DeepLSH: Deep Locality-Sensitive Hash Learning for Fast and Efficient Near-Duplicate Crash Report Detection
Automatic crash bucketing is a critical step in the software development process to efficiently analyze and triage bug reports. In this work, we aim at detecting for a crash report its candidate near-duplicates (i.e., similar crashes that are likely to be induced by the same software bug) in a large database of historical crashes and given any similarity measure dedicated to compare between stack traces. To this end, we propose DeepLSH a deep Siamese hash coding neural network based on Locality-Sensitive Hashing (LSH) property in order to provide binary hash codes aiming to locate the most similar stack traces into hash buckets.

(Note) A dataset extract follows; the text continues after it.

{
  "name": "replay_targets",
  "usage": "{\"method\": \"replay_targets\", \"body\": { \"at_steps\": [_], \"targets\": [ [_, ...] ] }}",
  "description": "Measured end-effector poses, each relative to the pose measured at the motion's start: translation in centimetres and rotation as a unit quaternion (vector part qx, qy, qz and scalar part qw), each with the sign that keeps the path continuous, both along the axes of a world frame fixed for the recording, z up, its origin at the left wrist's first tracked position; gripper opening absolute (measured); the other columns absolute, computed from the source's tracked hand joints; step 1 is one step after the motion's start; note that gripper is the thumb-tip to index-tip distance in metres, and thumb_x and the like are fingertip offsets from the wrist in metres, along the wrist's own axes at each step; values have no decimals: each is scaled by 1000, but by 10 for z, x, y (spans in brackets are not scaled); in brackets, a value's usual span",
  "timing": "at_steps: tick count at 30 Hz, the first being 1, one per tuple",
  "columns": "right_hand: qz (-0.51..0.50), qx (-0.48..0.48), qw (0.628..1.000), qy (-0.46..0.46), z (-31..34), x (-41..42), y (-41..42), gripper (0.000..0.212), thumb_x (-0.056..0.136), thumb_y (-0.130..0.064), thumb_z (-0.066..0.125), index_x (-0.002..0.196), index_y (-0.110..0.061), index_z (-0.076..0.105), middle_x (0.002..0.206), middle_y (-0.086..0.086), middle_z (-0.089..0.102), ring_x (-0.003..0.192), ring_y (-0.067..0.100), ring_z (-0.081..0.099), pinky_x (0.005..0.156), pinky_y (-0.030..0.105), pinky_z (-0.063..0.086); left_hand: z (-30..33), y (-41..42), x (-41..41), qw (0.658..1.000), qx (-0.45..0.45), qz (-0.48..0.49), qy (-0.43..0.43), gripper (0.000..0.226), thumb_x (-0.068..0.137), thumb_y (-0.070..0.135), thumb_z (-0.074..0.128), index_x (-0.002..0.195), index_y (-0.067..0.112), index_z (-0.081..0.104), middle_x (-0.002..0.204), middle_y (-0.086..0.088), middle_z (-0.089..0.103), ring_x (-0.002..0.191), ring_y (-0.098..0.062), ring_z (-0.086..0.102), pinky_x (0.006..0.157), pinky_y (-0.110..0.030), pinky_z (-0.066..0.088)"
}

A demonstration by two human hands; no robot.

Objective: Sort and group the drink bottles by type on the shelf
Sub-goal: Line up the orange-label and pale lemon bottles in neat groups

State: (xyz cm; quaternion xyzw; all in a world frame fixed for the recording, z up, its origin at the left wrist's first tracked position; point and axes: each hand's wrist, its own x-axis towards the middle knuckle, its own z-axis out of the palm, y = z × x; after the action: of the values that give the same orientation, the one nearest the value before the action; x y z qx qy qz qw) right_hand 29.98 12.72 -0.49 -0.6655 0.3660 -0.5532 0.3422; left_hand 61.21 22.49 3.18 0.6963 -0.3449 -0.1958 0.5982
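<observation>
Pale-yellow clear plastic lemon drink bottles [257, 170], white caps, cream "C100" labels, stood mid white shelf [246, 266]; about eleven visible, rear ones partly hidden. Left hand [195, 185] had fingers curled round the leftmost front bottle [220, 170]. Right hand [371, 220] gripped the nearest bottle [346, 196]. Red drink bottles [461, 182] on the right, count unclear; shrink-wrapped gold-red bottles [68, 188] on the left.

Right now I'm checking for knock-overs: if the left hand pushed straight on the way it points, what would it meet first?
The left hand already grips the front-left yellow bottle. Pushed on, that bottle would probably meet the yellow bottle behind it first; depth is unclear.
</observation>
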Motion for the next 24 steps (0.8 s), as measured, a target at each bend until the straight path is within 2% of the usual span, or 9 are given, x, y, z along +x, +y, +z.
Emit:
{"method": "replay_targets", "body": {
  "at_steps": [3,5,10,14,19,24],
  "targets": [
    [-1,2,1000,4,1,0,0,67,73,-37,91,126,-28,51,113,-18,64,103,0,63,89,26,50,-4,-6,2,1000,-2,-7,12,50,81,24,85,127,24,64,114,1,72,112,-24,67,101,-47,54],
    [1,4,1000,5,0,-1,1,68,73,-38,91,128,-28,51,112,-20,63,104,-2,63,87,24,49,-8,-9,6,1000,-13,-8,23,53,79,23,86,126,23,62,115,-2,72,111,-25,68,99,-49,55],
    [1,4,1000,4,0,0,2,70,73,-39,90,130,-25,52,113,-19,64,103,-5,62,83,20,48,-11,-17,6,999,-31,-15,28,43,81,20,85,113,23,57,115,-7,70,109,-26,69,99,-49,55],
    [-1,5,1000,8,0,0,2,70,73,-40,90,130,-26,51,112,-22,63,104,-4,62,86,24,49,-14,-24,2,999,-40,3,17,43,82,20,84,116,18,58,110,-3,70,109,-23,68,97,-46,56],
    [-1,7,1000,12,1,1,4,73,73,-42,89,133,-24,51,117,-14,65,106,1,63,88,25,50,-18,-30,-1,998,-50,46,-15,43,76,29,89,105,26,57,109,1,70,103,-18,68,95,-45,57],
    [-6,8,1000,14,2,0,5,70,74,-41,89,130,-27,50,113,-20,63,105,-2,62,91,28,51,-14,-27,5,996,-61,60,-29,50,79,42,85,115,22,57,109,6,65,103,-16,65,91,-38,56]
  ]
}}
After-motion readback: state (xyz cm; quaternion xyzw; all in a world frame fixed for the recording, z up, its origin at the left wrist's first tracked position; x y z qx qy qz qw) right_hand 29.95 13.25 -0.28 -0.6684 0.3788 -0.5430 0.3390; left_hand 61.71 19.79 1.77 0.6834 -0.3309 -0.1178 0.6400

DeepLSH have been conducted on a large stack trace dataset and performed on state-of-the-art similarity measures proposed to tackle the crash deduplication problem:
- Jaccard coefficient [Ref]
- Cosine similarity [Ref]
- Lucene TF-IDF [Ref]
- Edit distance [Ref]
- Brodie et al. [Paper]
- PDM-Rebucket [Paper]
- DURFEX [Paper]
- Lerch and Mezini [Paper]
- Moroo et al. [Paper]
- TraceSIM [Paper]
Our contribution is three-fold.
- Aiming to overcome the problem of deriving LSH functions for stack-trace similarity measures, we propose a generic approach dubbed DeepLSH that learns and provides a family of binary hash functions that perfectly approximate the locality-sensitive property to retrieve efficiently and rapidly near-duplicate stack traces.
- Technically, we design a deep Siamese neural network architecture to perform end-to-end hashing with an original objective loss function based on the locality-sensitive property preserving with appropriate regularizations to cope with the binarization problem of optimizing non-smooth loss functions.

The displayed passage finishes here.